Enfin, tout récemment, Nicole Maestracci a été nommée par François Hollande pour siéger au sein du Conseil Constitutionnel. Ses nouvelles attributions de « sage », l’obligent aujourd’hui à quitter le Conseil d’Administration de l’association Aurore où elle siège depuis 10 ans.  
 

Entretien avec Nicole Maestracci, femme de loi entière et accessible

Les questions sociales jalonnent votre parcours. Qu’est-ce qui motive votre engagement ?

Nicole Maestracci : Je suis magistrate depuis 35 ans. Pour l’essentiel, les personnes qui viennent devant la justice, qu’il s’agisse de la justice pénale ou de la justice civile quotidienne, sont extrêmement démunies. On ne peut pas se contenter d’en prendre acte. J’ai rapidement voulu en savoir plus, chercher des solutions. Juger une affaire c’est régler un conflit, mais c’est aussi faire en sorte que la vie continue, au-delà du conflit, dans des conditions acceptables. L’origine de mon engagement c’est d’abord une envie, très modeste, de changer les choses.

Présider la conférence de consensus « Prison éviter la récidive », était-ce l’aboutissement d’une réflexion sur la prison, entamée depuis longtemps déjà ?

C’est plutôt un commencement. La conférence a été décidée par la Garde des Sceaux dans un contexte où les lois pénales s’étaient succédées à un rythme soutenu, sans pour autant qu’on ait pris le temps de conduire des évaluations sur leur efficacité.

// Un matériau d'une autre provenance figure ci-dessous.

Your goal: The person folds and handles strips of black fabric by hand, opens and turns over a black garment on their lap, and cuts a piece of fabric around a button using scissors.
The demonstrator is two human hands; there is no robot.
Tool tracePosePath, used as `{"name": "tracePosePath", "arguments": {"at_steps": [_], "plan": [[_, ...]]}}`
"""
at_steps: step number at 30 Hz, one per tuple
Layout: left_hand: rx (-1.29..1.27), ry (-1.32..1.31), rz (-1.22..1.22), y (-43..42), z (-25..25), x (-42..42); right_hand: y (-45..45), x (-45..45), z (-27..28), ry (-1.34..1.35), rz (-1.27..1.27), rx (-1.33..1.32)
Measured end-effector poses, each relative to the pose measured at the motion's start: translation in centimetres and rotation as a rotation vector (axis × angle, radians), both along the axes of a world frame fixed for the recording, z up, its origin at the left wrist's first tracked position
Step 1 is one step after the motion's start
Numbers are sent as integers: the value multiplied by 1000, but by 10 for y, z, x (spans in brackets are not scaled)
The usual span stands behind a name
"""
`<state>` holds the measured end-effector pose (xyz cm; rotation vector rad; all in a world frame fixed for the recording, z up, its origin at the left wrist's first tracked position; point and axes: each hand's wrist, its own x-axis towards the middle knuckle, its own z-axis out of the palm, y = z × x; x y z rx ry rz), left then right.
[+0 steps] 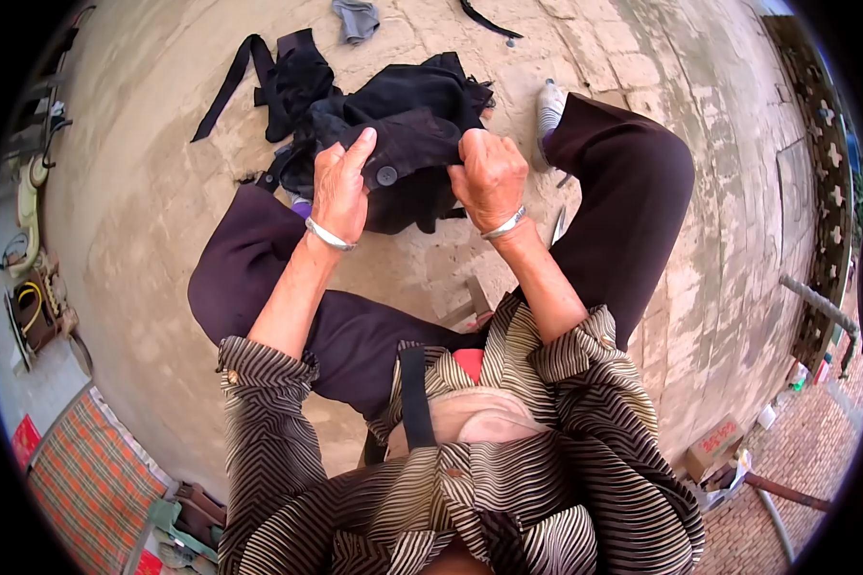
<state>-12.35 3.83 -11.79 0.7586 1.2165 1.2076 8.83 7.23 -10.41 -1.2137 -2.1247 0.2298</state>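
A dark cloth garment (417, 144) with a large round button (386, 176) is stretched between my two hands in front of my knees. My left hand (340, 192) grips its left side, thumb pointing up along the cloth. On the other side my right hand (492, 182) is closed in a fist around the edge. More black cloth (408, 91) lies bunched on the ground just beyond, with a long dark strap (235, 86) trailing to the left. Near my right wrist a thin pointed silver object (558, 225) lies on the ground, its kind unclear.
A grey cloth (357, 19) and a black strip (489, 19) lie farther off on the paved ground (633, 72). A plaid cover (96, 470) is at the lower left. A cardboard box (714, 448) stands at the lower right, near a grey pole (820, 302).
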Motion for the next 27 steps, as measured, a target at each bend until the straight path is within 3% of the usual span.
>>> {"name": "tracePosePath", "arguments": {"at_steps": [2,4,8,10,14,17,18,20,22,24,27], "plan": [[117,155,3,0,-6,-3,-2,-2,-5,-47,0,25],[-95,-377,148,4,40,16,-4,-5,1,-30,2,38],[-125,-435,162,8,38,13,-8,-1,15,-62,-19,-130],[-91,-397,170,7,38,9,-14,7,28,-17,-25,-384],[-92,-397,169,12,43,18,-9,18,56,171,13,-450],[-158,-310,214,11,51,26,-6,40,102,432,56,-433],[-227,-174,200,10,42,19,-4,57,122,464,75,-378],[-300,37,184,11,37,18,-8,98,157,644,-49,-355],[-234,25,68,11,37,17,-9,140,176,766,-250,-271],[-260,-27,62,13,29,16,-11,197,157,811,-400,-305],[-287,-113,-38,20,22,14,-36,288,66,812,-595,-536]]}}
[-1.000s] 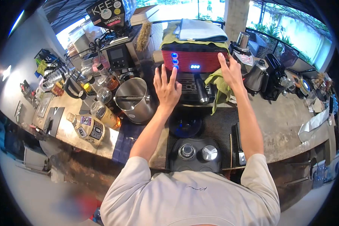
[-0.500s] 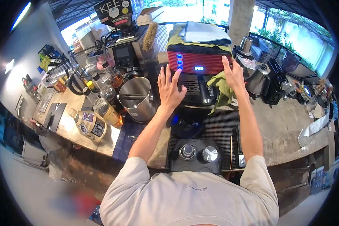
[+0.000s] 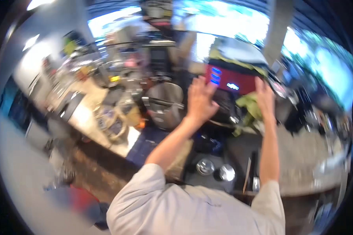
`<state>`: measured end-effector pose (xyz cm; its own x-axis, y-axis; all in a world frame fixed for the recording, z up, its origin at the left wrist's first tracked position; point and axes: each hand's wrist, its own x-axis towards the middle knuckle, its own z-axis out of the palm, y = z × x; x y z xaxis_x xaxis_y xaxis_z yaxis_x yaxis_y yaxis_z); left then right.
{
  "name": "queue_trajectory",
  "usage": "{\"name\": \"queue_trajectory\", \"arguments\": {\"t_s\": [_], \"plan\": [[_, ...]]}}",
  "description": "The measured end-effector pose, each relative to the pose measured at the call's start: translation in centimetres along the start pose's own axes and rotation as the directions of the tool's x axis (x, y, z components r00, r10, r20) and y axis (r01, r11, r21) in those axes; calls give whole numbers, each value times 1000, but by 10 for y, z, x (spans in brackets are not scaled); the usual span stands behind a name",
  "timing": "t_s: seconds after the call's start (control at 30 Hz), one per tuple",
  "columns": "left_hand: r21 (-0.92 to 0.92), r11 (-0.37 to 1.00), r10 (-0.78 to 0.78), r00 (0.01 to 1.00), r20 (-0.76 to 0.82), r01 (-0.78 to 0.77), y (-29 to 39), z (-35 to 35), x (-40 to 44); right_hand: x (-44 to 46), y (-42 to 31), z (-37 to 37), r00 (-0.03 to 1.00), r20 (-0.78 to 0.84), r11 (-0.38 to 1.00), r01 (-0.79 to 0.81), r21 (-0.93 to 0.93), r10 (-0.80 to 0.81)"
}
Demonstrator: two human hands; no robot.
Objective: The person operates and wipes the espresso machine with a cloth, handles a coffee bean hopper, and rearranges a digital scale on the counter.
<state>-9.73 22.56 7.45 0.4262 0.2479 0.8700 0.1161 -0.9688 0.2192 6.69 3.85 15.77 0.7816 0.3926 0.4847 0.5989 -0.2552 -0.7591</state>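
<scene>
My left hand (image 3: 201,101) is at the left front of a red espresso machine (image 3: 241,76), fingers spread and a fingertip close to its lit blue buttons (image 3: 215,76). At the machine's right front edge is my right hand (image 3: 265,98), fingers stretched upward and apart. Neither hand holds anything that shows. Folded cloths (image 3: 239,51) lie on top of the machine, and a green cloth (image 3: 250,107) hangs below its right side. Motion blurs the view, so exact contact is unclear.
A metal bin (image 3: 165,115) stands left of my left hand. Bottles (image 3: 115,117) and a grinder (image 3: 159,58) are farther left. Two round metal tops (image 3: 215,169) show on a dark stand near my chest. Blurred dark appliances (image 3: 302,105) stand at the right.
The whole view has swung, so the machine and both hands appear farther right and lower, and it is now blurred. Both hands remain beside the machine's front.
</scene>
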Motion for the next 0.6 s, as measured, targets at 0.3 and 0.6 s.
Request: {"name": "queue_trajectory", "arguments": {"t_s": [0.3, 0.6], "plan": [[-69, 995, -69, 998, 15, 70, -10, 1, -7, 15, 20, 15, 992, -5, 991, 128, -41, -128], [-68, 992, -98, 992, 84, 104, -2, 2, -9, 11, 24, 10, 997, -20, 997, 75, -34, -76]]}}
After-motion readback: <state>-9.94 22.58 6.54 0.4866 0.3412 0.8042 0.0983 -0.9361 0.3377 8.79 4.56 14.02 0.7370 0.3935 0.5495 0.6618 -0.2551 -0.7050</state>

L’idée de la conférence de consensus était de réunir toutes les informations scientifiquement validées dont on dispose sur la prévention de la récidive pour construire un socle de connaissances communes sur lequel s’appuyer pour conduire une réforme durable. Certes, la France n’est pas un pays de consensus. On aime les débats et la polémique.

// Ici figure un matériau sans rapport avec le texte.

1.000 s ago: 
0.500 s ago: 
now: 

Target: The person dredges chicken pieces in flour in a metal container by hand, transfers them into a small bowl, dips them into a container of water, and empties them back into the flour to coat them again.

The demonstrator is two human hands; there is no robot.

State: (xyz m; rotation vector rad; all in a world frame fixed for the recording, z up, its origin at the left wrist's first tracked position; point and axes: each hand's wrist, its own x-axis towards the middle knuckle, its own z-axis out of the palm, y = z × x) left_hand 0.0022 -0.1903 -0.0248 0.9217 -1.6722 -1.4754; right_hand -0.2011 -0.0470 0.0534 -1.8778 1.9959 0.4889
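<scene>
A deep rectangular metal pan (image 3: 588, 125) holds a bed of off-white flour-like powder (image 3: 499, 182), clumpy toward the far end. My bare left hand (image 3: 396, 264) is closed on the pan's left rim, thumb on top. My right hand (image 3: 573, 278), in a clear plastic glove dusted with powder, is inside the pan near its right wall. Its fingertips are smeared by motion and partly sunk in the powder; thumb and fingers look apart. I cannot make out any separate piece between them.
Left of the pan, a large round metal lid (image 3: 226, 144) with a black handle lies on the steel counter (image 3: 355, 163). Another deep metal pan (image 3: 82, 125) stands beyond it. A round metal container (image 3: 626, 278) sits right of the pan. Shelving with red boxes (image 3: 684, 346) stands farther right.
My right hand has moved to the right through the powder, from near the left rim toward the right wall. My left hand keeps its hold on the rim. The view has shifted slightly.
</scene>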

Cependant, aucune politique publique ne peut être efficace dans la durée si elle ne s’appuie pas sur un consensus large. C’est cette conviction qui nous a guidés dans l’organisation de cette conférence. La conférence de consensus est une procédure complexe puisqu’elle comporte plusieurs phases : un comité d’organisation qui fait l’inventaire des connaissances disponibles et organise l’audition publique ; des experts entendus publiquement les 14 et 15 février 2013 et un jury qui a élaboré des recommandations remises au Premier ministre, le 20 février dernier.

Ce processus fait intervenir de nombreux acteurs de cultures professionnelles et de sensibilités variées. Les recommandations ont néanmoins été adoptées à l’unanimité, ce qui montre qu’un consensus est possible, autour notamment de la nécessité de développer les peines en milieu ouvert et d’éviter les sorties de prison sans suivi.

Pour changer les choses, il ne faudra pas seulement changer les lois mais aussi opérer une véritable révolution culturelle qui passe par un travail de communication et d’information important.

Vous avez été nommée au Conseil Constitutionnel. Quelle place y auront les questions sociales ?

De nombreux textes sociaux sont examinés par le Conseil, qu’il s’agisse de questions prioritaires de constitutionnalité ou de contrôle de la loi a priori. J’y entre forcément avec mon histoire professionnelle et associative. Cette expérience me permettra peut-être de mesurer plus facilement les conséquences concrètes des textes législatifs. Mais c’est avant tout un travail collectif puisque nous délibérons toujours à neuf.

Vos nouvelles fonctions vous obligent à quitter le CA d’Aurore, notamment. Que retenez-vous de ces années passées aux côtés des associations ?

Etre membre du Conseil Constitutionnel entraîne effectivement des incompatibilités qui m’obligent à mettre fin à mes activités associatives, dès lors qu’il s’agit d’associations percevant des fonds publics. Je retiens de mon travail auprès des associations, qu’il faut toujours se préoccuper de la manière dont les décisions sont exécutées sur le terrain. Il faut être attentif à l’expérience des personnes pour lesquelles un dispositif, une mesure, une loi, ont été conçus.

S’occuper des plus démunis est un impératif pour la cohésion de la société. Cela bénéficie non seulement aux plus pauvres mais à la société tout entière. C’est ce que j’ai appris et que je continuerai à défendre.